» **Task brief**
Can you quote exactly the stretch of lines from the one with "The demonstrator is" through the final line of the material, both ends included?

» **Stored data**

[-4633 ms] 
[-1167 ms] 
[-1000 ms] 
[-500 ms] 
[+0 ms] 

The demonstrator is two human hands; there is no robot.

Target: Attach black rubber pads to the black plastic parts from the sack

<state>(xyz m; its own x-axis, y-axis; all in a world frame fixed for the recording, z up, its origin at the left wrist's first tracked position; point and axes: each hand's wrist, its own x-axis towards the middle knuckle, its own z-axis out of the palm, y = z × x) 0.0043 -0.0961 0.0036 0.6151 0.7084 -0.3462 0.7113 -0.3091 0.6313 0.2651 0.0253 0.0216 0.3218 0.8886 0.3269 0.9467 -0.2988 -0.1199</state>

» **Answer space**
The demonstrator is two human hands; there is no robot.

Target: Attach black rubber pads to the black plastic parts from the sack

<state>(xyz m; its own x-axis, y-axis; all in a world frame fixed for the recording, z up, its origin at the left wrist's first tracked position; point and axes: each hand's wrist, its own x-axis towards the middle knuckle, its own z-axis out of the palm, y = z × x) 0.0043 -0.0961 0.0036 0.6151 0.7084 -0.3462 0.7113 -0.3091 0.6313 0.2651 0.0253 0.0216 0.3218 0.8886 0.3269 0.9467 -0.2988 -0.1199</state>

With the answer given, the exercise is complete.